**ASSIGNED TASK**
Using the data beneath this instruction, retype only the lines from the one that contains "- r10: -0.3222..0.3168" down to the one that contains "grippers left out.", both included, exactly as they appear.
(EXERCISE MATERIALS begins)
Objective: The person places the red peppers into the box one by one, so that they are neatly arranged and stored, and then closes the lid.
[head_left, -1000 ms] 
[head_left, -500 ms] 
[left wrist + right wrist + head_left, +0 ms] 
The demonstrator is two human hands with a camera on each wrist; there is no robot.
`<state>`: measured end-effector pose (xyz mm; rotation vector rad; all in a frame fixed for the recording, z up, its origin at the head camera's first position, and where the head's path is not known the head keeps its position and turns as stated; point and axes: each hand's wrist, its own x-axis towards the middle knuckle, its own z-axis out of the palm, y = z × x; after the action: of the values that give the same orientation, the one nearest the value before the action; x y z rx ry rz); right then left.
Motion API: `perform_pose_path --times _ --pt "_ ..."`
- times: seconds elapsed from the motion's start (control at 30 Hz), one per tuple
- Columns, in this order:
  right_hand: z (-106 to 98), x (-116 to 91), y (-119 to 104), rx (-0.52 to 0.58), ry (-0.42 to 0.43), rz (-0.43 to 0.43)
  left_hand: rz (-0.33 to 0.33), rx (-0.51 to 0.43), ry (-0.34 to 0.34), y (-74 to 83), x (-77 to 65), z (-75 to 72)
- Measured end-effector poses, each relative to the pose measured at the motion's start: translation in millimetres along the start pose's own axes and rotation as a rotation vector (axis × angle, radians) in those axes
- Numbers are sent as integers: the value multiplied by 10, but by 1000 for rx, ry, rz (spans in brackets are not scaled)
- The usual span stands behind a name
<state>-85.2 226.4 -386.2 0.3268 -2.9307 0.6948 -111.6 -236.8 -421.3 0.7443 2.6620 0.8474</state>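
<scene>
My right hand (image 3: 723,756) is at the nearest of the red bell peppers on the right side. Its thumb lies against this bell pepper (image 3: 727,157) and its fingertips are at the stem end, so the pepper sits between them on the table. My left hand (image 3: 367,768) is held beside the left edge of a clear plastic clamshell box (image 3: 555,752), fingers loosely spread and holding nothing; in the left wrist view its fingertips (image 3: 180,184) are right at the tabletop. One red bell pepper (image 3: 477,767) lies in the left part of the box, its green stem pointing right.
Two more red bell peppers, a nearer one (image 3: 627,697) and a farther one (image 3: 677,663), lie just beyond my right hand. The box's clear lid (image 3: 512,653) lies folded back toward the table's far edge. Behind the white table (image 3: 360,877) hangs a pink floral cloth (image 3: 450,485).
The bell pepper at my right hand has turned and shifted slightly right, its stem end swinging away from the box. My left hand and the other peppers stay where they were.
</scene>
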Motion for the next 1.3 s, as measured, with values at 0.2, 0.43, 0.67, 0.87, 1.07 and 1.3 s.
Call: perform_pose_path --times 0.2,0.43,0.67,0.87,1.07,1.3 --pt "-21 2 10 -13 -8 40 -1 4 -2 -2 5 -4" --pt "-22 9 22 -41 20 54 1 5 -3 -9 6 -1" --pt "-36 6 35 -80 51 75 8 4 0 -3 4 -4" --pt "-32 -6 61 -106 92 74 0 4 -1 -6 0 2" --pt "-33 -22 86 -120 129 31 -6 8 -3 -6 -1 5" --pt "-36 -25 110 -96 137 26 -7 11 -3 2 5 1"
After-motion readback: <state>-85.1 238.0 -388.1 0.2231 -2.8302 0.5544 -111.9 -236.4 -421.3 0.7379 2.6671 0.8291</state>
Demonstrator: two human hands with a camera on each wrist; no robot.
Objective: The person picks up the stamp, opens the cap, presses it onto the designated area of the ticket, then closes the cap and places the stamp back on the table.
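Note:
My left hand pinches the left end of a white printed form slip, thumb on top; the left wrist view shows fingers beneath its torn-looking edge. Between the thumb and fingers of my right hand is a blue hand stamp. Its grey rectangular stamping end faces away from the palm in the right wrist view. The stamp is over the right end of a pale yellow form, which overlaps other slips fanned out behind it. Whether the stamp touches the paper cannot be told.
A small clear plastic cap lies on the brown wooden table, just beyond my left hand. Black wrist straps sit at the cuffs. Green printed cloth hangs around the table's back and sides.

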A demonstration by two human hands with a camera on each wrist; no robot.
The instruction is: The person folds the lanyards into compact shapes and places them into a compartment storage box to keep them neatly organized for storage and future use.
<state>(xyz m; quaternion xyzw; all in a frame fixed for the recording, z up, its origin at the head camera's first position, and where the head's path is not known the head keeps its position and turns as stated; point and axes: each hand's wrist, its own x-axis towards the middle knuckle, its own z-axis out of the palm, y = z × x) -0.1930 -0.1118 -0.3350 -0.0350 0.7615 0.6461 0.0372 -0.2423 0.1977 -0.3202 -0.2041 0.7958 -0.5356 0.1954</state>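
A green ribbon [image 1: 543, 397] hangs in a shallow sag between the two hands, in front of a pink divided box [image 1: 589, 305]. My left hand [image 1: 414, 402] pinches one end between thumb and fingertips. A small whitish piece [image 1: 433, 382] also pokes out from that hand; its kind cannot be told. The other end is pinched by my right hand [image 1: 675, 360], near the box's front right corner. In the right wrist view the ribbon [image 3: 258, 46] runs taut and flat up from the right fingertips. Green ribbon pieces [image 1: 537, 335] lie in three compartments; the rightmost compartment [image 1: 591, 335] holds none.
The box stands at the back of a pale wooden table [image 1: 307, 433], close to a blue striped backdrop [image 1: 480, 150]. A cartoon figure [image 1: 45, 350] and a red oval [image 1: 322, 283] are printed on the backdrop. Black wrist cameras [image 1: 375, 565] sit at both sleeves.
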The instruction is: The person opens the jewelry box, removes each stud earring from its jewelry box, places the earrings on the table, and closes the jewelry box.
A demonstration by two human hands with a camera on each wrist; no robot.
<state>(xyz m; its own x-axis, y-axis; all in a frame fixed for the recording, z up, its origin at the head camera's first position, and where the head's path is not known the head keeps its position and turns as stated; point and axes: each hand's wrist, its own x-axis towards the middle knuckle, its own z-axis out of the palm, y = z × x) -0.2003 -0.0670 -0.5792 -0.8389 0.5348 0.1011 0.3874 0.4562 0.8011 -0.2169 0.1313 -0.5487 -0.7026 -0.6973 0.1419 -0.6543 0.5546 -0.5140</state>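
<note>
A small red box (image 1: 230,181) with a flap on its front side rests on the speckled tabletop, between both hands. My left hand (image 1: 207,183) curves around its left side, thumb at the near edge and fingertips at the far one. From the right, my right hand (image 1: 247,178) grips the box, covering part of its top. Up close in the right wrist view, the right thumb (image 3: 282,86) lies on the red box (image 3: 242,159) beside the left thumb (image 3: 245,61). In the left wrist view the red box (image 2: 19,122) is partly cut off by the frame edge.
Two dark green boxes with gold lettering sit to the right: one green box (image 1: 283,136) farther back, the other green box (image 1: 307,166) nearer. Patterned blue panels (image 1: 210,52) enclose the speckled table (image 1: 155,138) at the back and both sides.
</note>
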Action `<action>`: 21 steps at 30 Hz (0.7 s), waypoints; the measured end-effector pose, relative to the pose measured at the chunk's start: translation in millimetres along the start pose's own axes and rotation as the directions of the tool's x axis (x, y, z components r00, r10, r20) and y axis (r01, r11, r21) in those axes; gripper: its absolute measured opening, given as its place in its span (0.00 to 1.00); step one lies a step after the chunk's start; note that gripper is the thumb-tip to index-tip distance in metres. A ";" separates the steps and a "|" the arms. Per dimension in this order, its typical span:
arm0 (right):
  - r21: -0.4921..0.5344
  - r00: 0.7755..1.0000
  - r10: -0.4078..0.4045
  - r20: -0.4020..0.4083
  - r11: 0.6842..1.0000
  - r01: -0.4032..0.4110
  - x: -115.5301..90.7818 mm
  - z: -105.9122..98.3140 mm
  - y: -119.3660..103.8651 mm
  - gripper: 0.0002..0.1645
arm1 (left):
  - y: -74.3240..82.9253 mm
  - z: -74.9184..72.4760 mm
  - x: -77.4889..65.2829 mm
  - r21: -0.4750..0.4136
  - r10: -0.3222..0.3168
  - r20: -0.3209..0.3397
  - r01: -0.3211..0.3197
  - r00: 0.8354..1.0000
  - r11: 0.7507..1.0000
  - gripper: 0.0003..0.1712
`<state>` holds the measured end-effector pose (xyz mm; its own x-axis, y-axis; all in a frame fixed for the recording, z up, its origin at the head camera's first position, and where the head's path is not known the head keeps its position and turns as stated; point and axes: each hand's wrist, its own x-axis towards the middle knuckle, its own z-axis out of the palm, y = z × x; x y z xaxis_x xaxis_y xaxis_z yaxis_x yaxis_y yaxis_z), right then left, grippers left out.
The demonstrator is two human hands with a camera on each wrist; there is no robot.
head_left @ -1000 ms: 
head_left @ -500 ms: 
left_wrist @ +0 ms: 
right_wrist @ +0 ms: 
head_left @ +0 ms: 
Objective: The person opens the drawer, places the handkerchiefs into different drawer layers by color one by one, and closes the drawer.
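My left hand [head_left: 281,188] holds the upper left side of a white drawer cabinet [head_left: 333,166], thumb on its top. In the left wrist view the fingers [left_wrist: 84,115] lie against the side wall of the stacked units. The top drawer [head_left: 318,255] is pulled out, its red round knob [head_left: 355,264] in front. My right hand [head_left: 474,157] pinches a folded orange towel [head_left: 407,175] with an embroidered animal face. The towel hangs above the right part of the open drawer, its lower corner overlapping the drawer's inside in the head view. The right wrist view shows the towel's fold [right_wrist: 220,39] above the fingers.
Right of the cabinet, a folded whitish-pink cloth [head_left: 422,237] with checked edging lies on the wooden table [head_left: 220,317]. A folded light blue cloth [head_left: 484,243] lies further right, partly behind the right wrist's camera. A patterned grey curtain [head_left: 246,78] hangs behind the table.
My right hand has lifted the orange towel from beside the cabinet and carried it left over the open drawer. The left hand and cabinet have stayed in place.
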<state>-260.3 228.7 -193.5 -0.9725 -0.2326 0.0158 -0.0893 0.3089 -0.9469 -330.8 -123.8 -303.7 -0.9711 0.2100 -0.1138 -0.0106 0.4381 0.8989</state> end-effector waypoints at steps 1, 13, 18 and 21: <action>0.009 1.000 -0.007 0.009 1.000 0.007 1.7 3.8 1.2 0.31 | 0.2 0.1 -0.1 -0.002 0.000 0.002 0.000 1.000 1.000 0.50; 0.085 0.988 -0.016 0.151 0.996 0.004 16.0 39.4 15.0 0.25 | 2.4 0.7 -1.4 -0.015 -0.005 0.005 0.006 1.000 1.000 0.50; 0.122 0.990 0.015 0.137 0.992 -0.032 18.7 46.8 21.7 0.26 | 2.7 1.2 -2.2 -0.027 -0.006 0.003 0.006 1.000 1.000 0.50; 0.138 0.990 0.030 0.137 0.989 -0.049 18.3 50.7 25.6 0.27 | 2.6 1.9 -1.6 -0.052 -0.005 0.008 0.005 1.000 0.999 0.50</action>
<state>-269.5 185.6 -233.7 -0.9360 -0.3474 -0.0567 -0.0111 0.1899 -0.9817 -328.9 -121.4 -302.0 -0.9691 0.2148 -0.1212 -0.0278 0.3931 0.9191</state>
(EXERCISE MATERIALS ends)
**SOLVED PROBLEM**
  - r10: -0.3222..0.3168
  - r20: -0.3209..0.3397
  - r01: -0.3211..0.3197
  - r00: 0.8354..1.0000
  - r11: 0.7507..1.0000
  - gripper: 0.0003..0.1712
`<state>` holds the measured end-effector pose (xyz mm; its own x-axis, y-axis; all in a frame fixed for the recording, z up, its origin at the head camera's first position, and where the head's path is not known the head keeps its position and turns as stated; point and axes: each hand's wrist, its own x-axis towards the middle knuckle, its own z-axis out of the palm, y = z × x; x y z xaxis_x xaxis_y xaxis_z yaxis_x yaxis_y yaxis_z), right then left, grippers left out.

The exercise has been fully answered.